Rain And Your Handheld Device

Water we encounter every day will conduct electricity very well. Even on a very small scale with your hand-held devices. This is a common hazard that we have to deal with on a daily basis and some hand-held devices are more prone to this kind of damage than other devices. So, then why is water such a problem? There are two ways that water can cause damage.  One is its ability to conduct small amounts of electricity, so if a drop of water happens to bridge across two pins of a very sensitive ic, the proper electrical paths set by the engineers is altered causing the wrong signals to be sent to the wrong part, even to the point that it can cause the part to burn out. The second reason is more insidious and will not cause your device to fail immediately, if a tiny drop of water just settles on a single copper trace, that trace will be slowly eaten away by the water drop. When the water drop finally evaporates, it will leave a corroded mess that can bridge between two or more electrical points on the board, it can also eat through the copper causing that circuit path to fail.

Another problem that engineers have to deal with when attempting to make the cases resistant to water is a phenomenon known as capillary action, or another name for it is wicking. You can see this very easily in a sponge or a string dipped into some water. The water wants to travel up the string ageist gravity. The grove where the case comes together can have the same reaction to water and if the water finds a pin hole in the grove it will migrate into the device.  So even that small drop of water on a drizzly day can still find it’s way into your handheld device.

I am seeing a good trend in the more modern telephones; they seem to be more water resistant than the older phones. They have tighter cases, and attempts at water barriers to help fight capillary action.  But I don’t have the same opinion about cameras or camcorders.  This is where I see most of my problems.  On some devices,  I have been able to follow the mineral trail back to where the drop came into the case.  It usually is a seam in the case, or around a button. The drop will then migrate to another point inside the case and cling to a circuit board. Either causing the device to be immediately destroyed or slowly die.

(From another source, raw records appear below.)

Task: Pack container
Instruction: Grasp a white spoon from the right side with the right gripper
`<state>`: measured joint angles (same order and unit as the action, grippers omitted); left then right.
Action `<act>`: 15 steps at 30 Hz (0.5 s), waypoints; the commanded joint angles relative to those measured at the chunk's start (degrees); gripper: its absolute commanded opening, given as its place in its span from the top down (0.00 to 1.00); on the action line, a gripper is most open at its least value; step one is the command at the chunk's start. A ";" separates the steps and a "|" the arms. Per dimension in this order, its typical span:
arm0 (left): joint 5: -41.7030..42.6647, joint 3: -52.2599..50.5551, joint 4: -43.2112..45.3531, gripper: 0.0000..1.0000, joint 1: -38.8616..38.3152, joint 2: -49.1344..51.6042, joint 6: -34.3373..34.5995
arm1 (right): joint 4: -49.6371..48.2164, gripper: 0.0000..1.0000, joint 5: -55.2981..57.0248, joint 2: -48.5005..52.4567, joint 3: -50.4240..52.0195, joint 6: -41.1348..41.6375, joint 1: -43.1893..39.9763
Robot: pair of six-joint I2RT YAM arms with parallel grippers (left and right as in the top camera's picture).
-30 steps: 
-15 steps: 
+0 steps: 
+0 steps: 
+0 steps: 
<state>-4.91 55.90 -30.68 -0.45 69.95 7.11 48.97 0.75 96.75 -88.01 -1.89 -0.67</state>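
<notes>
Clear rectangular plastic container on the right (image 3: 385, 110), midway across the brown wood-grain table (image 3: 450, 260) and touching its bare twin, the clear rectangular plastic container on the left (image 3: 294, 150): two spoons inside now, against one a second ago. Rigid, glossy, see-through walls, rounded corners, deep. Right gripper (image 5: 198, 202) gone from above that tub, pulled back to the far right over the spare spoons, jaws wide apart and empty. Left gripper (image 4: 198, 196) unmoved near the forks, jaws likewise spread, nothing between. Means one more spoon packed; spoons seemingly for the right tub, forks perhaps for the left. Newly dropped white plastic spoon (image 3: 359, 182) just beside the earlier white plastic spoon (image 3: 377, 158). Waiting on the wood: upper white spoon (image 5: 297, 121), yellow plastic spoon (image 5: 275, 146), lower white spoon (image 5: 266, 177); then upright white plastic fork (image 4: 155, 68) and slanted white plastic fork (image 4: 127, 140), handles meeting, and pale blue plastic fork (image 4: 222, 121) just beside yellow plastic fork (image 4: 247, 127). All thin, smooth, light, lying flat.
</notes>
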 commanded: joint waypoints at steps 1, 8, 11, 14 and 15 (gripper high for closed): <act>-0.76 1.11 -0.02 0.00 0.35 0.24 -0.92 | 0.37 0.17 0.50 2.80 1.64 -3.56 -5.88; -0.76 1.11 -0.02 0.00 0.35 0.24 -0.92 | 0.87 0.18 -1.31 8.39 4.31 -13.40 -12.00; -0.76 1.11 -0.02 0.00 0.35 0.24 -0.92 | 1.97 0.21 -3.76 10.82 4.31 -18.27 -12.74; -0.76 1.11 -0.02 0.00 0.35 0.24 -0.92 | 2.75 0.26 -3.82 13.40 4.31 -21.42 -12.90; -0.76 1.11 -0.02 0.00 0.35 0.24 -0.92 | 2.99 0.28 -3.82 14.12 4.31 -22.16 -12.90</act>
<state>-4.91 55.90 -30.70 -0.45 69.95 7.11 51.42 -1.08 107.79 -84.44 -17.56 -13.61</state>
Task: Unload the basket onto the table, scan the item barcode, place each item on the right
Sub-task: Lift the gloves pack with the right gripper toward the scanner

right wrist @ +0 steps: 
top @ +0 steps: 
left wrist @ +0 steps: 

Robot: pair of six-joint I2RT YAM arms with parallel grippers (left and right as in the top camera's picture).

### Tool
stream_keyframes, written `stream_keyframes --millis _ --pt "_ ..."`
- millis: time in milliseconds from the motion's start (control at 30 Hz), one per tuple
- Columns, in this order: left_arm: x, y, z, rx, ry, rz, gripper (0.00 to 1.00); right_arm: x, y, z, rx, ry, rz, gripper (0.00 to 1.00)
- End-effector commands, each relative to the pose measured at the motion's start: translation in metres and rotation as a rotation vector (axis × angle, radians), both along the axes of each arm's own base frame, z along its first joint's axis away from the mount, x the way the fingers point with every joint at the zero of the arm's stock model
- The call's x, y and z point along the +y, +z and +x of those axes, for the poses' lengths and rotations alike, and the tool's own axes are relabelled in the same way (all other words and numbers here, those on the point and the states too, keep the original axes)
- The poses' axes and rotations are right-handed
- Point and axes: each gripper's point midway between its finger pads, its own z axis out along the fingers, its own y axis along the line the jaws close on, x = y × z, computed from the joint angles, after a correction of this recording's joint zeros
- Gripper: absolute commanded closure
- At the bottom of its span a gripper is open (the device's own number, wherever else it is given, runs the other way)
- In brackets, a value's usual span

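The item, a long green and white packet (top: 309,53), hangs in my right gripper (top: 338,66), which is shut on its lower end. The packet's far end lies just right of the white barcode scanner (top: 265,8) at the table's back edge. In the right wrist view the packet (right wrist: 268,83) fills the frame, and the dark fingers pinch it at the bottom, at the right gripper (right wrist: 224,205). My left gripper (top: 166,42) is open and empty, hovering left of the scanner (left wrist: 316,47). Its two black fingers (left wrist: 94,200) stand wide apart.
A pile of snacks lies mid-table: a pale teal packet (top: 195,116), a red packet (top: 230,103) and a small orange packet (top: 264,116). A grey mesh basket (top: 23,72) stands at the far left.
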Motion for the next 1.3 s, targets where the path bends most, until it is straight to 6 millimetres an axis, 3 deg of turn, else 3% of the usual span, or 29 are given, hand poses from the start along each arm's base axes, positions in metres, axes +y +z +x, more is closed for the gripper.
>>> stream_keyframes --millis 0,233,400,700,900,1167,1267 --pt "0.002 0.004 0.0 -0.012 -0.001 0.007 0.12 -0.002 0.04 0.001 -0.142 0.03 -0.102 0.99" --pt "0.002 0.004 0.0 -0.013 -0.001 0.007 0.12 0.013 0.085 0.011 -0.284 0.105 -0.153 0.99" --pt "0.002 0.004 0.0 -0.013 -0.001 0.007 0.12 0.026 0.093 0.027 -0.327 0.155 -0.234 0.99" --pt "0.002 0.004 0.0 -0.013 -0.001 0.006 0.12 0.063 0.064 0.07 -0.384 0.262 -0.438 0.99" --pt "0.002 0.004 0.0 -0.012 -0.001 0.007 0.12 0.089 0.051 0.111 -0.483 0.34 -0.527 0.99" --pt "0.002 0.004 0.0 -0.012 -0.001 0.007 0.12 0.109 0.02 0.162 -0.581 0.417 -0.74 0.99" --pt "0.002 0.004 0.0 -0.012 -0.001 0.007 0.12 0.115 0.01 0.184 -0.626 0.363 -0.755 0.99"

Some of the worst damage I have seen in cameras are the ones that went on a trip to the beach, and exposed to salty air or water. Saltwater works very quickly on circuit boards. I have never been able to track salt water because the damage just seems to be everywhere. That is why I believe the moist salt air is more of a culprit than actual direct exposure to liquid salt water. 

If your camera or phone has a leather protective case option, I suggest purchasing it. These cases help allot.  If a drop does get on the case, wipe it off immediately. Don’t wait; use the tail of your shirt or anything else handy. That drop could find it’s way inside your device.